Her one-liners are on point. Anyone can be crass, anyone can gross you out, but it takes charm to get away with it, and a mind adept at storytelling to keep a heat-addled audience rapt as you do so. After the interval, Olver quips that we might be seeing more of her on TV panel shows soon. He may well be right.

Adam Hills, in his first appearance at a Bristol Comedy Garden, delivered most of his performance with cola in one shoe. And it was entirely his own fault.

Hills is currently in the middle of hosting series 11 of the weekly topical talk show The Last Leg. After marching on stage to the cry of ‘Thomas the Wank Engine’ – a wonderful Last Leg-ism  – he whips out his phone and begins quoting the #isitok tweets that define the show.

Which leads us to the finest moment of the afternoon, and one that marks out Hills’ prowess: Frank. Frank is a normal chap who had tweeted Hills prior to Comedy Garden to ask if the comedian would sign his prosthetic leg. Hills (who also has a leg prosthesis) is by his own admission game for anything, and duly seeks out Frank in the throng. The leg is duly crowdsurfed to the front and signed. Rather than send it back, Hills invites Frank to join him on stage – forgetting, for a moment, that he is holding the man’s foot.

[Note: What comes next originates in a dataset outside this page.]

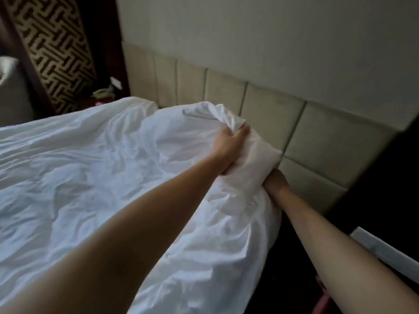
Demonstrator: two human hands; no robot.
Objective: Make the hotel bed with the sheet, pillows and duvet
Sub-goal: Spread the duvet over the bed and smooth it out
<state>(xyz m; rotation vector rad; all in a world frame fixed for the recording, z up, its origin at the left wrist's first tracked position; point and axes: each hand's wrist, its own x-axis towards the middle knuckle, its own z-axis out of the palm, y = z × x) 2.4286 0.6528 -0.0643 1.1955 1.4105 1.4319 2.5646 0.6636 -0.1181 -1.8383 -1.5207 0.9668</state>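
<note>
Fingers (269,179) of right hand (277,181) curled into duvet (90,155) edge from below, at bed corner. Left hand (229,145) clenched on bunched corner just above. Duvet crumpled across bed. Padded headboard (294,123) just behind.

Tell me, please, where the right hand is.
Head view, right of centre: the right hand grips the bunched bedding, just below the left hand, beside the headboard.

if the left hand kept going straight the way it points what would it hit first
The left hand grips the bunched white bedding, so that comes first. Past it stands the padded headboard, probably close behind, though depth is unclear.
</note>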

Frank nonetheless gamely hops through the tent to join him, and they share a toast, drunk out of their detached limbs. It wasn’t strictly comedy, and it wasn’t played for laughs, but that didn’t stop the crowd from hollering their appreciation. It was, in a single stroke, both a masterclass on how to run with your audience (pun not intended) and an endearing, very human moment.

Human moments run through Hills’ observational, highly politicised comedy, as we discovered after he had replaced his sticky prosthetic, when he regaled the dawning horror after he blithely agreed to karaoke Ed Sheeran’s Shape of You with his seven-year-old daughter without registering the nature of the lyrics – and then chose to commit to the performance so he wouldn’t have to have an awkward conversation.

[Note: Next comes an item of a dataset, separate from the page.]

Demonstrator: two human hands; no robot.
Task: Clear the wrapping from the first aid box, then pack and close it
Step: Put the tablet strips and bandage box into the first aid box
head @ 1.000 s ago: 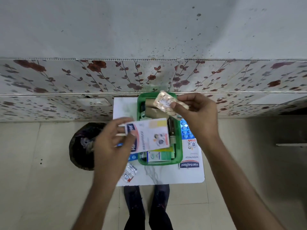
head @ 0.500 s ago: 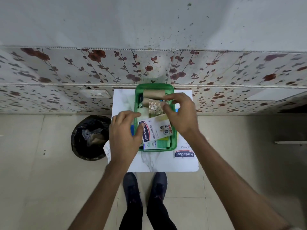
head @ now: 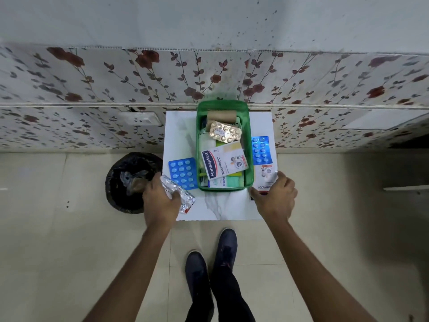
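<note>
The green first aid box stands open on a small white table, against the wall. Inside lie a Hansaplast pack, a gold blister strip, a brown roll and other packets. My left hand sits at the table's left edge, its fingers closed on a silver blister strip. My right hand rests at the right front on a second Hansaplast pack. Blue blister strips lie on both sides of the box, one to the left and one to the right.
A black bin lined with a dark bag stands on the tiled floor left of the table. A floral-papered wall rises right behind the table. My dark shoes are on the floor below the table's front edge.
Both hands left the box: the first Hansaplast pack and the gold strip now lie inside it. My left hand moved to the silver strip, my right to the second pack.
</note>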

There were some obligatory Vegemite jokes (again by his own admission; he’s Australian), but also incisive glances at LGBTQI issues, the Paralympics and his travails as a ‘disabled’ man at airport security. Some of the jokes veer a little, met with sharp intakes of breath, but this is the entire premise of the #isitok hashtag that Hills champions: start talking about things that matter.

* And in case you’re wondering – yes, by the end of the show Mannie from Montpelier did get the number of her Tinder match.

Adam Hills, Kiri Pritchard-McLean, Shappi Khorsandi and Mark Olver played Bristol Comedy Garden on Sunday, June 18.